Vegetation response and juvenile northern pike (Esox lucius) outmigration following connectivity enhancement of a Typha dominated coastal wetland.

Abstract

We examined if restored connectivity within a freshwater coastal wetland, dominated by invasive Typha × glauca, can increase the ecological condition, as assessed by a Floristic Quality Index (FQI), and improve habitat to benefit northern pike (Esox lucius) reproduction. Using an aquatic excavator to simulate natural rivulets, channels were excavated within monotypic Typha stands to create a link to upslope wet meadows. Following excavation, we found channels were rapidly colonized by native vegetation, resulting in higher FQI scores and percent cover of short-emergent vegetation compared to natural reference channels.
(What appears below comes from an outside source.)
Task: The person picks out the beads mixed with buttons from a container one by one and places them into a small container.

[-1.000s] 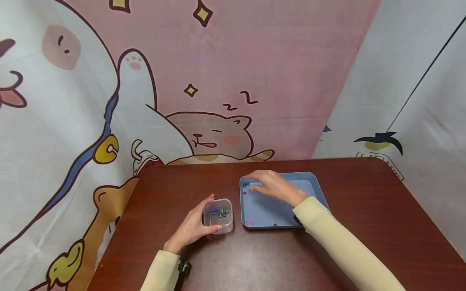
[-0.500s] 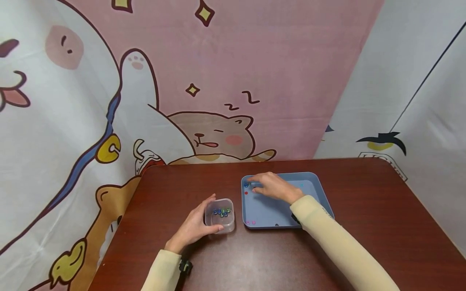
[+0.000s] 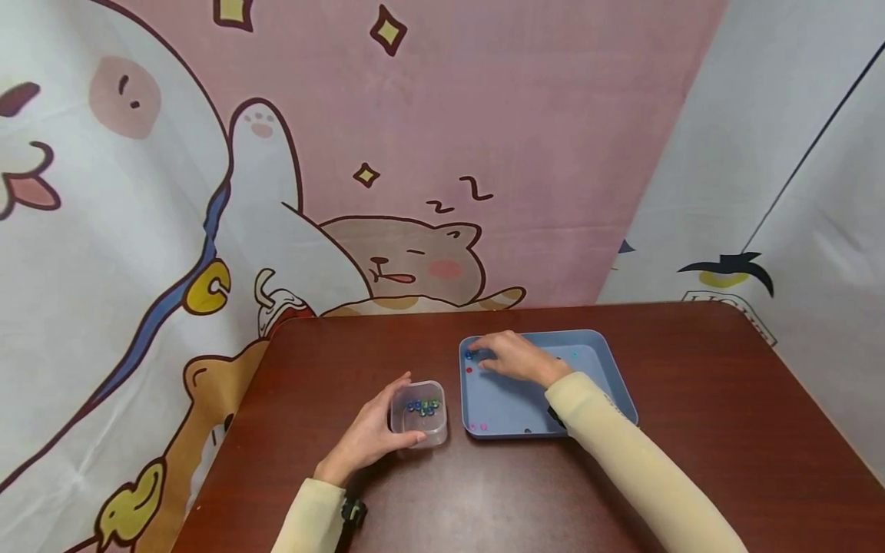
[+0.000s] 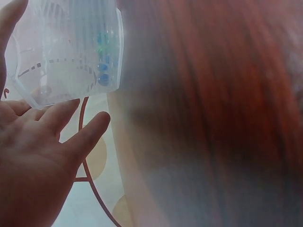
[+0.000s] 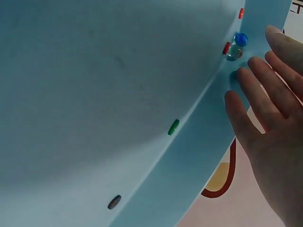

Excavated channels also retained a community of vegetation with more native species five years following excavation. Fish emigration surveys revealed that excavated channels functioned as early-life habitat and had higher abundances of young-of-the-year northern pike than reference channels. A seven-year dataset (2011–2017) of northern pike outmigration at channel connectivity and pothole complexes was strongly related to water level conditions during the spawning and emigration period. We conclude that the enhancement methods increased the ecological condition of the vegetation community (i.e., FQI) suppressed by invasive Typha while the associated northern pike reproductive success highlights the importance of habitat connectivity and periodic flooding within coastal wetlands.